## What the exercise asks
Pick out each line in these entries that contains the string "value".

BEGIN

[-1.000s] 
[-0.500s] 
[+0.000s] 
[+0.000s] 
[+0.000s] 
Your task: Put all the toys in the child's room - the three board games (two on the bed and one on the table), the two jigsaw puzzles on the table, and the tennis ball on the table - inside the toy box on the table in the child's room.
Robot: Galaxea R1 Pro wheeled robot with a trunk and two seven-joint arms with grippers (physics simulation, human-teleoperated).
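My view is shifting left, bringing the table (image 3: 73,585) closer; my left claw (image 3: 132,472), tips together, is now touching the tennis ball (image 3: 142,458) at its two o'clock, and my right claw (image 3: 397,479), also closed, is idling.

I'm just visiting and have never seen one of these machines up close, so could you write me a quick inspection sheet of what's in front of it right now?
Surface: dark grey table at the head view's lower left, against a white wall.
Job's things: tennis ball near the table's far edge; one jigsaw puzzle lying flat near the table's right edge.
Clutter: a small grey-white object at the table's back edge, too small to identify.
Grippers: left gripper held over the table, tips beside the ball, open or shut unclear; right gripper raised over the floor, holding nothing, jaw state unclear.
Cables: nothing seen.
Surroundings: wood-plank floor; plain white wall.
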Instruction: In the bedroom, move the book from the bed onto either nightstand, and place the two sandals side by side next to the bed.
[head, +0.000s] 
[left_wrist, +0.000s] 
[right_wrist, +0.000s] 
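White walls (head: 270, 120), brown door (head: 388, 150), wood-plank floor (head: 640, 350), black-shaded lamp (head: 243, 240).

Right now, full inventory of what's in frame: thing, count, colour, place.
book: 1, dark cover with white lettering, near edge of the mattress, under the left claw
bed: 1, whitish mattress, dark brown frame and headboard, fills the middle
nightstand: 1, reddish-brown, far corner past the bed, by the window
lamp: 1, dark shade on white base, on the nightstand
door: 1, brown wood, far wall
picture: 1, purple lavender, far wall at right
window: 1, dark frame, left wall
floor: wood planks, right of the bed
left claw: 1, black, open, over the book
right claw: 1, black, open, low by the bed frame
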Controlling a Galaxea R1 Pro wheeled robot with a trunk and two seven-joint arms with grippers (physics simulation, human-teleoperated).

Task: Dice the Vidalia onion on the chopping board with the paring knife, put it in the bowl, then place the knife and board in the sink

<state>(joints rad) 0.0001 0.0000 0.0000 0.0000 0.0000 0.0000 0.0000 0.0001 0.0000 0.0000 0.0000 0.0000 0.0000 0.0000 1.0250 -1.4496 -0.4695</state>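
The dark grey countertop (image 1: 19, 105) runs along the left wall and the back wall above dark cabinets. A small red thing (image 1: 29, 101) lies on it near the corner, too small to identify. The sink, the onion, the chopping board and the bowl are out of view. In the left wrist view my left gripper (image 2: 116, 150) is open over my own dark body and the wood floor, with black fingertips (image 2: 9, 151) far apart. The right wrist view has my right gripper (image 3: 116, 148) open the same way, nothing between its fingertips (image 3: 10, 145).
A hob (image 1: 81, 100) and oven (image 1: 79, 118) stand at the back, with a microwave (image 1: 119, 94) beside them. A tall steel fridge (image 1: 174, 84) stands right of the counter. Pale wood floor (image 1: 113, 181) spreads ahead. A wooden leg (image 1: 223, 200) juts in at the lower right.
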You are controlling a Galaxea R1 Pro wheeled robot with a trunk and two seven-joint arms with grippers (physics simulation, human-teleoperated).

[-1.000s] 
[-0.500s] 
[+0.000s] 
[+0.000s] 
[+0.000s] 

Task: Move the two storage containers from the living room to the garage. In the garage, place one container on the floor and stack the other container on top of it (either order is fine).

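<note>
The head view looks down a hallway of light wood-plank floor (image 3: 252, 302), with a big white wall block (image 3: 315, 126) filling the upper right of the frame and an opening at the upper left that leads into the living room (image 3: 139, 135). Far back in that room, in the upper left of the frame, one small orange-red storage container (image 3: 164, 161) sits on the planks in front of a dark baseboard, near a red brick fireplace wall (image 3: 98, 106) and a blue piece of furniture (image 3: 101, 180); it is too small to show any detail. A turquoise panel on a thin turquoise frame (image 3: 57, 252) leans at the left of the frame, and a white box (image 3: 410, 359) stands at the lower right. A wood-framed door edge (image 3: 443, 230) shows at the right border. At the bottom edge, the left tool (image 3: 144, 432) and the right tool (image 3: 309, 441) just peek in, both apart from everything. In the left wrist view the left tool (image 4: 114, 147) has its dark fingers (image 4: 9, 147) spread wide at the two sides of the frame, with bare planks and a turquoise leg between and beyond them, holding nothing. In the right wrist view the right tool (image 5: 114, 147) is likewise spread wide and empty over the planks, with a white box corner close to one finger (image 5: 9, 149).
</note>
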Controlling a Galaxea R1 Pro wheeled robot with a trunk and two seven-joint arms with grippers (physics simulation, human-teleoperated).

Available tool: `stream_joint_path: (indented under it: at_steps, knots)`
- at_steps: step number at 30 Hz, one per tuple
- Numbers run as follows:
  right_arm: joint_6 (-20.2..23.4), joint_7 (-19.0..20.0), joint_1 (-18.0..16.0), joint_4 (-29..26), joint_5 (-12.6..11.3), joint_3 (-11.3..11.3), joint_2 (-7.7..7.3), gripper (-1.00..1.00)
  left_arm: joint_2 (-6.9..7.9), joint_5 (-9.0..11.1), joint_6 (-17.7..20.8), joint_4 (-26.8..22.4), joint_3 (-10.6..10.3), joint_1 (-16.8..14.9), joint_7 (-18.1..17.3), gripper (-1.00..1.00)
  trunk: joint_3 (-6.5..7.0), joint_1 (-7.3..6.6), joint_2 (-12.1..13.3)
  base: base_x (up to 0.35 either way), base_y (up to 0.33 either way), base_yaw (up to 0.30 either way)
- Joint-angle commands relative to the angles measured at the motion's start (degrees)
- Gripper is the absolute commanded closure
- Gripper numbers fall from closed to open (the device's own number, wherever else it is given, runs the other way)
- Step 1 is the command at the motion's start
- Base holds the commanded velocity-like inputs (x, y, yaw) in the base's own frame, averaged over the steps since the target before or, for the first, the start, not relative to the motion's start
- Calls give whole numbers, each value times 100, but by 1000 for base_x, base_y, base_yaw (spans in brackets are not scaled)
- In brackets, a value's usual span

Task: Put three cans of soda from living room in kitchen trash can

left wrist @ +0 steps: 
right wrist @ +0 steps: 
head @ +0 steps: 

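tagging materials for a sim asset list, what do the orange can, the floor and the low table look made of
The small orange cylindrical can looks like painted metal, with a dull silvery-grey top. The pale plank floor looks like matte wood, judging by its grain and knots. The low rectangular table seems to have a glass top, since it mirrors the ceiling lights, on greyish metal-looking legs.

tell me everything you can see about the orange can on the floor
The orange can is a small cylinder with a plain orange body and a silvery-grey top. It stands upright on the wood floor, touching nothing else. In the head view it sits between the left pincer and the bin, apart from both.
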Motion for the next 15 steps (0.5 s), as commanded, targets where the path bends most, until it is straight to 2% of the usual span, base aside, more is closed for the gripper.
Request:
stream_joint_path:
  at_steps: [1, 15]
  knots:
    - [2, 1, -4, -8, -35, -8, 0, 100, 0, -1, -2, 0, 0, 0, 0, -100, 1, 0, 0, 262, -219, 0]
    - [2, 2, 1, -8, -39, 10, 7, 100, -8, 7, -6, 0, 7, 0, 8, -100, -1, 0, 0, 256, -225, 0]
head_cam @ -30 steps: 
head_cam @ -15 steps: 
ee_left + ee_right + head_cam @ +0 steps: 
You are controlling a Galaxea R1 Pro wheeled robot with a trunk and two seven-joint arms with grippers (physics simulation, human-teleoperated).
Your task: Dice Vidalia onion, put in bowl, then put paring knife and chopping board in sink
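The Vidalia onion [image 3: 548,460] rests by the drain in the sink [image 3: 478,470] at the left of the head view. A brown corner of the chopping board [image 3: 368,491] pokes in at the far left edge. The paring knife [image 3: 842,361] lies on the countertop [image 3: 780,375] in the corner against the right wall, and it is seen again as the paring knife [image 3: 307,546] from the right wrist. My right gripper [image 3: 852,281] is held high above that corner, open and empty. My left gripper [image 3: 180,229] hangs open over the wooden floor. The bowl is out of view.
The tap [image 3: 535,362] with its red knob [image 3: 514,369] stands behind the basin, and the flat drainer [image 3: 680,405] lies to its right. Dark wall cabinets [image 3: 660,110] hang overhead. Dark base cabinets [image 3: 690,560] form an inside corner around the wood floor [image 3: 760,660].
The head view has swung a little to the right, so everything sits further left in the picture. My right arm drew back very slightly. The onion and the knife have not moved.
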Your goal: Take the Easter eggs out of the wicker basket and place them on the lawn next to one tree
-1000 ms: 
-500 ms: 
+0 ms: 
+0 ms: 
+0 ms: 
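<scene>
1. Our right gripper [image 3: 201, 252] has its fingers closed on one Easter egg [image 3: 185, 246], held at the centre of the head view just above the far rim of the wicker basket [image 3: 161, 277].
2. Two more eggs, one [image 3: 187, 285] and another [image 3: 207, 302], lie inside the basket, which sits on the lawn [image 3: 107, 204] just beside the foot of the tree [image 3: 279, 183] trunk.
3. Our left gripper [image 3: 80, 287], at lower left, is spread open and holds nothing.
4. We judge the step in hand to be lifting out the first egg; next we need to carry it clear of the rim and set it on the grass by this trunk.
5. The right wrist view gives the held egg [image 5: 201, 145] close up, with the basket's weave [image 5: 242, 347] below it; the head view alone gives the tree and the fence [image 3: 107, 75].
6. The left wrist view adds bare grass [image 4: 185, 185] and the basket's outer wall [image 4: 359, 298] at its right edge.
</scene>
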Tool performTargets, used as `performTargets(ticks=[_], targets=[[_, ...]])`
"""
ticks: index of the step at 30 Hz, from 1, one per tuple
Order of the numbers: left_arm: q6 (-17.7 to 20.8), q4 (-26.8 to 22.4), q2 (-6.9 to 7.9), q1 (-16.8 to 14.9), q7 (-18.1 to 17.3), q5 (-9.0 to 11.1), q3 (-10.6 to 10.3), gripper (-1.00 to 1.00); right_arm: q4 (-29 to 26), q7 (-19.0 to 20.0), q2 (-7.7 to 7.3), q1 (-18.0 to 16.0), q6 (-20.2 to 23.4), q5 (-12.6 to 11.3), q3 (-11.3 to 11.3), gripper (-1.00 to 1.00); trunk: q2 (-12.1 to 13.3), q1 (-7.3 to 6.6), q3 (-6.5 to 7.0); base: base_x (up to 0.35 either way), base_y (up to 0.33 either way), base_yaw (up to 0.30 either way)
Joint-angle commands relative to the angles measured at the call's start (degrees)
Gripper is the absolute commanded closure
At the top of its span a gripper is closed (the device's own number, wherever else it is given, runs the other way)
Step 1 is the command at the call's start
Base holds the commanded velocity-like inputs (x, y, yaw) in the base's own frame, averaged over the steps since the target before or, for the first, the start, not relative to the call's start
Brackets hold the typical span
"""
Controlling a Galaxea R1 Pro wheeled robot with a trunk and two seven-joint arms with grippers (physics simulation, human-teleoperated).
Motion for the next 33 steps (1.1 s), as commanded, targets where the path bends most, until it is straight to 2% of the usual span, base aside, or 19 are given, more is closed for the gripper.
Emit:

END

## Exercise output
- Calls give whole numbers, each value times 100, but by 1000 for base_x, base_y, base_yaw (spans in brackets are not scaled)
- In brackets, a value's usual span

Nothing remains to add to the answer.